-- Exercise --
Collect all lines below with the string "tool".

Top of Given information

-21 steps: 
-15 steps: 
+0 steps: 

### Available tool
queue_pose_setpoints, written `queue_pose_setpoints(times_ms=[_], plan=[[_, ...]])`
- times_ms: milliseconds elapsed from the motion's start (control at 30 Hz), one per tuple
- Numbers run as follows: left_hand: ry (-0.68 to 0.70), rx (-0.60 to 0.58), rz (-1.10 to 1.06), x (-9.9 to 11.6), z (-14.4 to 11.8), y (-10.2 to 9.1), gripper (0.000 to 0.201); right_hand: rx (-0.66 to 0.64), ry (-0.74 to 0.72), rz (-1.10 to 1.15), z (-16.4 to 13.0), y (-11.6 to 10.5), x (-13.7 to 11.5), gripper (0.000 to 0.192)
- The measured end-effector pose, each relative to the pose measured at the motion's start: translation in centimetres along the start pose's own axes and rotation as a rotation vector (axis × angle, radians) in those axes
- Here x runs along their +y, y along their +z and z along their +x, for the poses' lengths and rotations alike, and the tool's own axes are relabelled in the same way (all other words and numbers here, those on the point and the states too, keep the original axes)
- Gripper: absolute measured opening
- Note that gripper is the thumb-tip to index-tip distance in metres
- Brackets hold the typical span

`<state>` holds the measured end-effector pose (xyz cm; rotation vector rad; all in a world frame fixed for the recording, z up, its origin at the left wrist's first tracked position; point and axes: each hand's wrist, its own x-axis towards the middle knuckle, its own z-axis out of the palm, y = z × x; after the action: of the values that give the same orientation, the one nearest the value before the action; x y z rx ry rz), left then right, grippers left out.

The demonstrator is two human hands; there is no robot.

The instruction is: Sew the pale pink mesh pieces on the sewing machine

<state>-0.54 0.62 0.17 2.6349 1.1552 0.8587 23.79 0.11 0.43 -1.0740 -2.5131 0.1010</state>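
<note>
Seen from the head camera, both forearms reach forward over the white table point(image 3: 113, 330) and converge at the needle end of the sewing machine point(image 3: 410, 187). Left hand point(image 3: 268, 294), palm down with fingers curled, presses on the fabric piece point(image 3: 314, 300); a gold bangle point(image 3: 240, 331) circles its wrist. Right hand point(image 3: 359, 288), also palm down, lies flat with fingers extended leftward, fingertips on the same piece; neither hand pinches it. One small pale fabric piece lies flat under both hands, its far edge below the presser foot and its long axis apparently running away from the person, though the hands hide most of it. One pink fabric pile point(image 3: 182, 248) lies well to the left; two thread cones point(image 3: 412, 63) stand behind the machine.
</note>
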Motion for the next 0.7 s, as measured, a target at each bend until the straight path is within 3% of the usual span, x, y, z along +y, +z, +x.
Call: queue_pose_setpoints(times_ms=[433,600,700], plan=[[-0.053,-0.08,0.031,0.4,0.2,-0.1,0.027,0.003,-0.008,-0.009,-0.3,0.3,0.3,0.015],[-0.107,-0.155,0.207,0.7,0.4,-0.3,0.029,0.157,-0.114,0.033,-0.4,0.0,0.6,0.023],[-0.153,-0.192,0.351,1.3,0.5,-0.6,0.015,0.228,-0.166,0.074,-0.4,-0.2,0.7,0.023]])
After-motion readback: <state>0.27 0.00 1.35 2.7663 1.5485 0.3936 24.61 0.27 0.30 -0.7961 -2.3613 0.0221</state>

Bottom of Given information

-- Answer for this exercise --
### Available tool
- Here x runs along their +y, y along their +z and z along their +x, for the poses' lengths and rotations alike, and the tool's own axes are relabelled in the same way (all other words and numbers here, those on the point and the states too, keep the original axes)

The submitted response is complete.